** Opening DATA BLOCK block **

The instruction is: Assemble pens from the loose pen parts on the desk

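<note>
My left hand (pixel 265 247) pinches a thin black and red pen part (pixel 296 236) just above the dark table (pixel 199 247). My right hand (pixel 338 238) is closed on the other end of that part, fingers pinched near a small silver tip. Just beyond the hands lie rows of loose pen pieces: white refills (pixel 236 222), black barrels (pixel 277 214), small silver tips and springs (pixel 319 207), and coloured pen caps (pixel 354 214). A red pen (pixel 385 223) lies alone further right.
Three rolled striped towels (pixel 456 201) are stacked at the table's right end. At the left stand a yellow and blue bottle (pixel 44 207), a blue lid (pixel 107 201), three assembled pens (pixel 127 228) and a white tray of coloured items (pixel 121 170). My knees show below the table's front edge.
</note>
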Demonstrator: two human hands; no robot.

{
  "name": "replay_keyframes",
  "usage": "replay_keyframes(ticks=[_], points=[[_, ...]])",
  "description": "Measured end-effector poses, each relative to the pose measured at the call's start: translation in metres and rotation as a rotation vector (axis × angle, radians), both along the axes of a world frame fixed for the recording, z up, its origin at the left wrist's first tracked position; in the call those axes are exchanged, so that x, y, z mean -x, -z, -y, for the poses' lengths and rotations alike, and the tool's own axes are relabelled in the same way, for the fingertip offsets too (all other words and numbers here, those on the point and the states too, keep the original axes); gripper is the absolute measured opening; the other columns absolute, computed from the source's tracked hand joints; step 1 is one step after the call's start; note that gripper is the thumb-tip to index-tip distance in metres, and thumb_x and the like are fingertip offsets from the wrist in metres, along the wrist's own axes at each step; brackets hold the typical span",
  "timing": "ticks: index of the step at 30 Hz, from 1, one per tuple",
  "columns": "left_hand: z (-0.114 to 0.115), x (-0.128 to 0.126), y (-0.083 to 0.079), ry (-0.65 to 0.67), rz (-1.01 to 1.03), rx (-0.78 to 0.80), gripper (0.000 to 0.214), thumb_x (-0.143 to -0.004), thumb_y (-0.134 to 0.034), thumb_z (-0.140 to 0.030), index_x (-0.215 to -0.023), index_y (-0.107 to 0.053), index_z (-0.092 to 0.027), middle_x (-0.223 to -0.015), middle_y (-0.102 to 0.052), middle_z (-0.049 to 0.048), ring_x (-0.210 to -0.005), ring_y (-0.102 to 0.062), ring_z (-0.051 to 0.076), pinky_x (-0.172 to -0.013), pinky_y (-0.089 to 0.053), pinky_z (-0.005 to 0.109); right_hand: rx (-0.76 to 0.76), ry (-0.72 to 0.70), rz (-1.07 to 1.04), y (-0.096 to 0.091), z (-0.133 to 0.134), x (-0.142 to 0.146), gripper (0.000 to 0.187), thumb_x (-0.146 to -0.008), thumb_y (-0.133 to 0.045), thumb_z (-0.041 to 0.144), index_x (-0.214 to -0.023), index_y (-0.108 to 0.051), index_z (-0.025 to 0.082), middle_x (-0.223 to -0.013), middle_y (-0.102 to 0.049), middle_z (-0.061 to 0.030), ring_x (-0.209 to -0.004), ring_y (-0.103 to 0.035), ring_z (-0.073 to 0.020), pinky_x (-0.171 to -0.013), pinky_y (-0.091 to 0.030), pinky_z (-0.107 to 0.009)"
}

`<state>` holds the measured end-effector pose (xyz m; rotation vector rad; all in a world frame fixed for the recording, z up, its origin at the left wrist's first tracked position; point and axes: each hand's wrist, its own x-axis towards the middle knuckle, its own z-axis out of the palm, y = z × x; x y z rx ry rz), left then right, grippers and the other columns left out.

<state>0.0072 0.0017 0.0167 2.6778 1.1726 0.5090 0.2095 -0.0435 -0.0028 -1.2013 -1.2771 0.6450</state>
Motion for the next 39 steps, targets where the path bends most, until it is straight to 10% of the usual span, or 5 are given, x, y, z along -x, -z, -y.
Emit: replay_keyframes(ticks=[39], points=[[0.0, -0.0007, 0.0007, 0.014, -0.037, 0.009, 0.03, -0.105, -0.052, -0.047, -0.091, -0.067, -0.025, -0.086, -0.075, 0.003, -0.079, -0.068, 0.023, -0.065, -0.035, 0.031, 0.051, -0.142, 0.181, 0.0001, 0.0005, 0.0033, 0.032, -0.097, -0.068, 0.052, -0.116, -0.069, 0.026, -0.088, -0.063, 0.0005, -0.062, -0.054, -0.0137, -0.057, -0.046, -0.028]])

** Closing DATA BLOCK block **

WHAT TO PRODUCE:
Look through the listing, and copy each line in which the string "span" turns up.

TASK ANSWER:
  "description": "Measured end-effector poses, each relative to the pose measured at the call's start: translation in metres and rotation as a rotation vector (axis × angle, radians), both along the axes of a world frame fixed for the recording, z up, its origin at the left wrist's first tracked position; in the call those axes are exchanged, so that x, y, z mean -x, -z, -y, for the poses' lengths and rotations alike, and the tool's own axes are relabelled in the same way, for the fingertip offsets too (all other words and numbers here, those on the point and the states too, keep the original axes); gripper is the absolute measured opening; the other columns absolute, computed from the source's tracked hand joints; step 1 is one step after the call's start; note that gripper is the thumb-tip to index-tip distance in metres, and thumb_x and the like are fingertip offsets from the wrist in metres, along the wrist's own axes at each step; brackets hold the typical span",
Motion for the next 39 steps, targets where the path bends most, until it is straight to 10% of the usual span, or 5 are given, x, y, z along -x, -z, -y.

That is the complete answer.